Hypothesis: A phenomapping-informed machine learning tool derived from a phase 3 Tirzepatide RCT can define its individualized treatment effect (ITE) on weight loss and components of metabolic syndrome (MS) and generalize to another RCT population.
Methods: In SURPASS-1, we calculated pairwise participant Gower’s distance similarity using 46 pre-randomized baseline characteristics and fit linear mixed models of neighborhoods with phenotypic similarity to estimate the ITE of percent WL and MS components (BMI, waist circumference, SBP, DBP, fasting glucose (FBG), and HDL change). We then trained XGBoost models with Boruta SHAP to predict the ITE of Tirzepatide on WL and each of the MS components. Then, we evaluated whether the ITE tool deployed in SURMOUNT-2 identified those with high predicted WL with mean difference ITE across responder tertiles, and the HR of time to reach WL >15% faster of high vs low responders. We then correlated predicted ITE of WL and each of the MS components in both RCTs.

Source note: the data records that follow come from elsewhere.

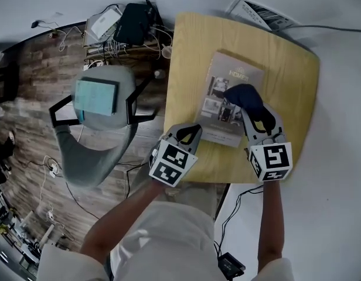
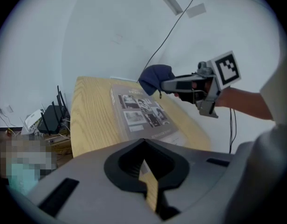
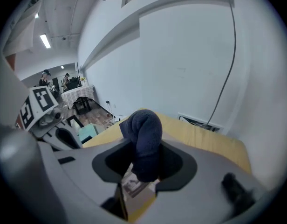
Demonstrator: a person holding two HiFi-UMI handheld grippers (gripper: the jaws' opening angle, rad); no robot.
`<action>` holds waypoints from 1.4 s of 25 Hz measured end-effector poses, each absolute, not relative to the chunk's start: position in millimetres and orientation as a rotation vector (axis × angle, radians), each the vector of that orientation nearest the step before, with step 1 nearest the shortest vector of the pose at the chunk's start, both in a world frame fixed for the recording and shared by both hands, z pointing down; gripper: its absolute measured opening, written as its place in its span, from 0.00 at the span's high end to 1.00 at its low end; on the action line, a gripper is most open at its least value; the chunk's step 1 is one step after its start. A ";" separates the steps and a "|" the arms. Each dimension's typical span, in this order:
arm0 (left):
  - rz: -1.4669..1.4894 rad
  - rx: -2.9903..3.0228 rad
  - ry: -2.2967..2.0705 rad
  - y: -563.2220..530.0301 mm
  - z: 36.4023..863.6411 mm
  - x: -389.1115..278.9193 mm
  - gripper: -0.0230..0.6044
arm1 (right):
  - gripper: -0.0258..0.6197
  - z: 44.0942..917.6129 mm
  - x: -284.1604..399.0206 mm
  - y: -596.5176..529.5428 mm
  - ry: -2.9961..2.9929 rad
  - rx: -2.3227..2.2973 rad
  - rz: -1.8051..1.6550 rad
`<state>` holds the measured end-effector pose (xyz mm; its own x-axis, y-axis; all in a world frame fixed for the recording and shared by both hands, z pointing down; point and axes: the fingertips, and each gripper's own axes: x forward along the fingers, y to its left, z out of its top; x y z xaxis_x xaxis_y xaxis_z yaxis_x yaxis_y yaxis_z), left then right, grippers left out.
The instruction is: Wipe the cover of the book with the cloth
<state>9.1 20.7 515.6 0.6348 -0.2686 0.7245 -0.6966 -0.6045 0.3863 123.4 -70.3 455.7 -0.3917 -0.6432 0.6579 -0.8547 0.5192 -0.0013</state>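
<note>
A grey book with photos on its cover lies in the middle of the wooden table. My right gripper is shut on a dark blue cloth, and the bunched cloth rests over the right part of the cover. In the right gripper view the cloth fills the jaws, with the book just below. My left gripper hovers at the book's near left corner, shut with nothing in it. From the left gripper view I see the book, the cloth and the right gripper beyond my left gripper.
A grey chair stands left of the table. A black router and tangled cables lie on the wooden floor behind it. A printed box lies past the table's far edge. A white wall lies beyond the table.
</note>
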 end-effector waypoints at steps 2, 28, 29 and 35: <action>0.827 2.179 -0.736 25.7 518.0 8.3 0.95 | 0.72 458.6 124.0 -88.3 -2.149 1.243 0.452; 0.810 2.181 -0.669 36.1 525.5 4.3 0.95 | 0.72 524.6 91.7 -176.2 -2.110 1.158 0.410; 0.811 2.182 -0.664 36.0 525.1 4.5 0.95 | 0.72 524.5 91.3 -174.1 -2.110 1.158 0.413; 0.807 2.192 -0.649 36.2 525.2 6.1 0.95 | 0.72 524.7 89.2 -158.3 -2.112 1.135 0.406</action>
<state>6.1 36.2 525.2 0.6796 -0.2057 0.7041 -0.6436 -0.6278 0.4378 89.2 -158.3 524.7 -0.3752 -0.6041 0.7031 -0.8218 0.5676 0.0491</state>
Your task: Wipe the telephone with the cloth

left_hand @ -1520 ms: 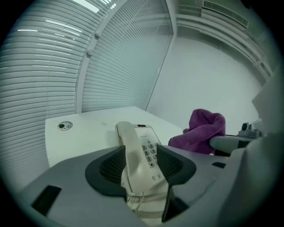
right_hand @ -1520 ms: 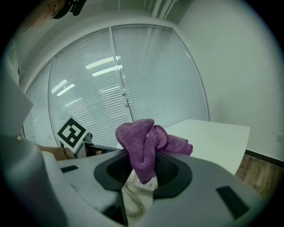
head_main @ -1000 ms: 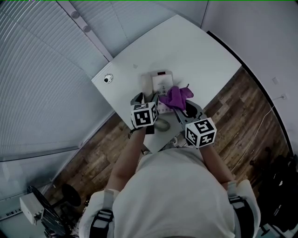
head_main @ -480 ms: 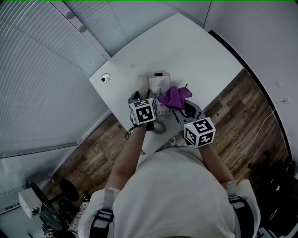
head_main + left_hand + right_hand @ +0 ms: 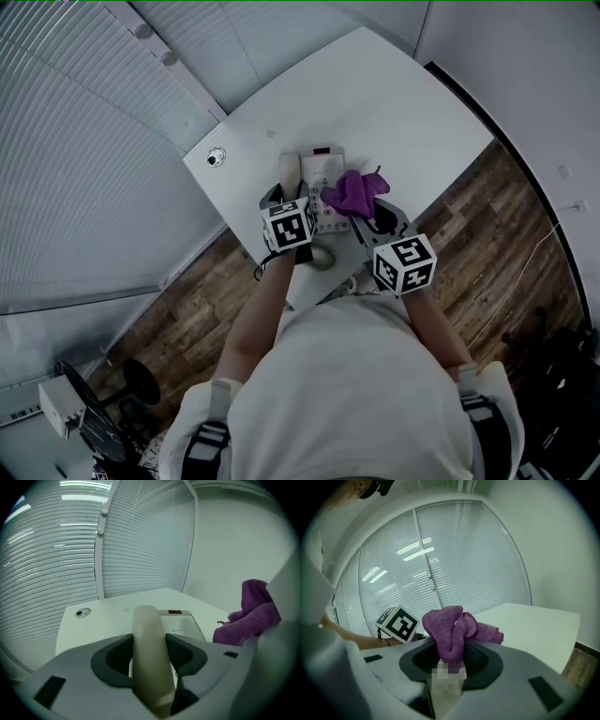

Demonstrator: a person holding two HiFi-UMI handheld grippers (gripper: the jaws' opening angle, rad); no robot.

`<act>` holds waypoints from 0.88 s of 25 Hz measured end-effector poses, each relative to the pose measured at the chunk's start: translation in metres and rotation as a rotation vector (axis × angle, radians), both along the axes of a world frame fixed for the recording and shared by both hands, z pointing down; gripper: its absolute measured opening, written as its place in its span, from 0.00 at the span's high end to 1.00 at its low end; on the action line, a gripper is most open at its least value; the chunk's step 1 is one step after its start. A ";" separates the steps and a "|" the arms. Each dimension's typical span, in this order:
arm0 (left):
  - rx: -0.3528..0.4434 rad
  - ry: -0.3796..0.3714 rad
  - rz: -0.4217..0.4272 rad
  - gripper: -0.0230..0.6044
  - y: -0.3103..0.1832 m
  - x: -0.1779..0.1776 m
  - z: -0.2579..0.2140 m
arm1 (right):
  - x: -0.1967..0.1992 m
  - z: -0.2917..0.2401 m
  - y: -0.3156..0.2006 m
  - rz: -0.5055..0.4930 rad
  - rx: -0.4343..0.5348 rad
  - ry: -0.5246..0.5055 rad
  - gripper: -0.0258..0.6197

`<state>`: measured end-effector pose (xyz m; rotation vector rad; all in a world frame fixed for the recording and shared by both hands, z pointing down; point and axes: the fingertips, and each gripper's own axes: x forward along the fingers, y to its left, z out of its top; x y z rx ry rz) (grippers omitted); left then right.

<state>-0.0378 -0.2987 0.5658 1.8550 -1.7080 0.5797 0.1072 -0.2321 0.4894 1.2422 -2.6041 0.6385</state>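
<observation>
Beige handset lies along the left side of the telephone, which sits by the near edge of the tabletop. Its long axis points toward the far edge. The left gripper, jaws just closing, clamps its sides. The right gripper pinches the purple cloth over the telephone's right half.

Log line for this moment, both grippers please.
left gripper: jaws just been closing, now gripping beige plastic telephone handset | right gripper: shut on purple terry cloth

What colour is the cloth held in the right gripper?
Purple. The cloth shows best in the right gripper view.
</observation>
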 end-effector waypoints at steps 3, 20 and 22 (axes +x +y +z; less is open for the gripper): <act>0.005 0.043 -0.003 0.60 0.000 -0.002 -0.002 | 0.000 -0.002 -0.003 0.005 0.008 0.000 0.75; 0.048 0.510 -0.005 0.60 0.036 0.004 -0.034 | 0.000 -0.017 -0.004 0.016 0.051 -0.006 0.75; 0.054 0.585 -0.002 0.60 0.040 0.005 -0.039 | -0.001 -0.017 -0.004 0.018 0.056 -0.005 0.75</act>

Results: In SURPASS-1 (n=357, 166 (46%) female, 64 (18%) obese), median WL was -8.2 v. -1.3% (-13.6, -4.6 v. -3.1, 1.0, 25, 75% IQR, T v P.) Our tool, developed in SURPASS-1, showed a significant treatment-ITE interaction (p< .001) for WL, BMI, HDL, and waist circumference, (p=.002) for DBP, and (p=0.014) for FGB and significant stratification of responders by ITE tertile compared to true WL (one-way ANOVA .p<.001) The most informative features were female sex, hypertension, age, FBG, baseline weight, and SBP. The validation RCT, SURMOUNT-2, (n=936, 476 (51%) female, 936 (100%) obese), had a significant treatment-ITE interaction estimate (p=.045). High responders had a predicted mean difference of WL of 15.7% (13.5%-17.9%, p <.001), moderate, 13.0% (10.9%-15.0%, p<.001), and low, 11.2% (9.0%-13.0%, p<.001) (one-way ANOVA p <.001, Fig. A). High responders had a faster time to WL > 15% than low with a median 36 vs 72 weeks, HR 2.1 (1.6-2.7, Fig. B). There were significant correlations (p<.001) between the predicted ITE of WL and MS components (Table 1).
Conclusions: A machine learning tool can predict individualized WL and pleiotropic cardiometabolic effects by Tirzepatide in a new patient population.